A Multi-Modal Approach for Arabic Sign Language Gesture Recognition Using Deep Learning

Nouf Alharbi

doi:10.4236/jilsa.2026.181002

Journal of Intelligent Learning Systems and Applications > Vol.18 No.1, February 2026

A Multi-Modal Approach for Arabic Sign Language Gesture Recognition Using Deep Learning

Nouf Alharbi
College of Computer Science and Engineering, Taibah University, Madinah, Saudi Arabia.
DOI: 10.4236/jilsa.2026.181002 PDF HTML XML 106 Downloads 506 Views

Abstract

This paper proposes a multi-modal deep learning framework for Arabic Sign Language (ArSL) recognition, addressing the challenges of both static and dynamic gesture recognition. The framework integrates spatial, temporal, and depth features using CNN, Transformer, and Depth-CNN models, combined via an attention-based fusion mechanism. A hierarchical recognition approach first classifies gestures as static or dynamic, then processes them with specialized models: MobileNetV3 for dynamic gestures and an MLP-KAN hybrid for static gestures. Evaluated on four ArSL datasets (Kaggle ASL, ArSL2018, DArSL50, KSU-ArSL), the system achieves 98.4% overall accuracy with real-time inference speeds of 0.007 seconds for static gestures and 0.02 seconds for dynamic gestures. Ablation studies confirm the importance of multi-modal fusion, with attention-based fusion improving accuracy by 11% compared to simple concatenation. The system demonstrates strong generalization across diverse datasets and conditions, making it suitable for real-world deployment in assistive communication technologies.

Keywords

Arabic Sign Language, Gesture Recognition, Deep Learning, Multi-Modal Feature Extraction, Attention-Based Fusion, CNN, Transformer, Depth-CNN, MLP, KAN

Share and Cite:

Alharbi, N. (2026) A Multi-Modal Approach for Arabic Sign Language Gesture Recognition Using Deep Learning. Journal of Intelligent Learning Systems and Applications, 18, 11-21. doi: 10.4236/jilsa.2026.181002.

1. Introduction

Sign language is the primary mode of communication for millions of deaf and hard-of-hearing individuals worldwide. According to the World Health Organization (WHO), over 1.5 billion people globally experience some degree of hearing loss, with approximately 430 million requiring rehabilitation for disabling hearing loss [1]. Within the Middle East and North Africa (MENA) region, the prevalence of hearing disabilities is substantial, with more than 11 million individuals affected [2].
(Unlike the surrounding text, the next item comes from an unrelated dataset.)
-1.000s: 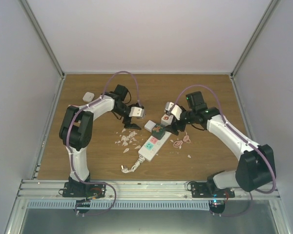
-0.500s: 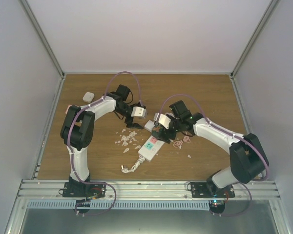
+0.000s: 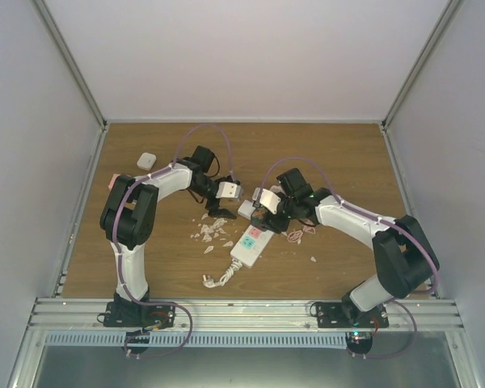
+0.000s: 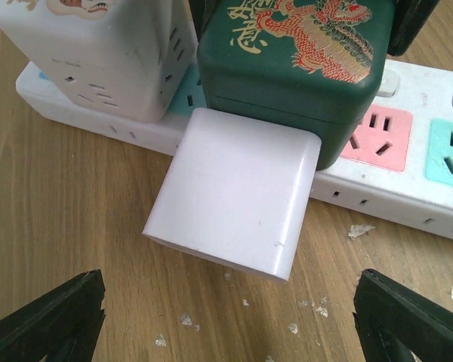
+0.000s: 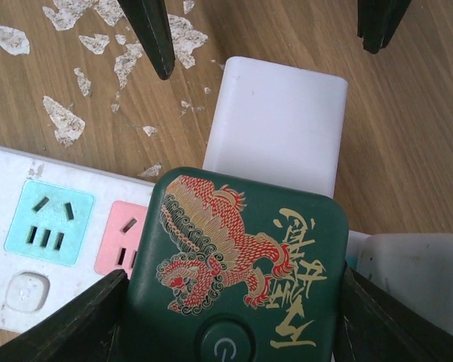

Unlike American Sign Language (ASL) and British Sign Language (BSL), which have well-documented linguistic structures and large annotated datasets, Arabic Sign Language (ArSL) presents unique challenges due to dialectal variations, limited datasets, and the complexity of dynamic gestures [3]. ArSL lacks a standardized form, as different Arab countries have developed their own dialects. This variation makes it difficult to create a unified recognition model that generalizes across multiple regions. Existing ArSL recognition systems primarily focus on static gestures often neglecting dynamic movements, which are important for understanding continuous sign language communication [4].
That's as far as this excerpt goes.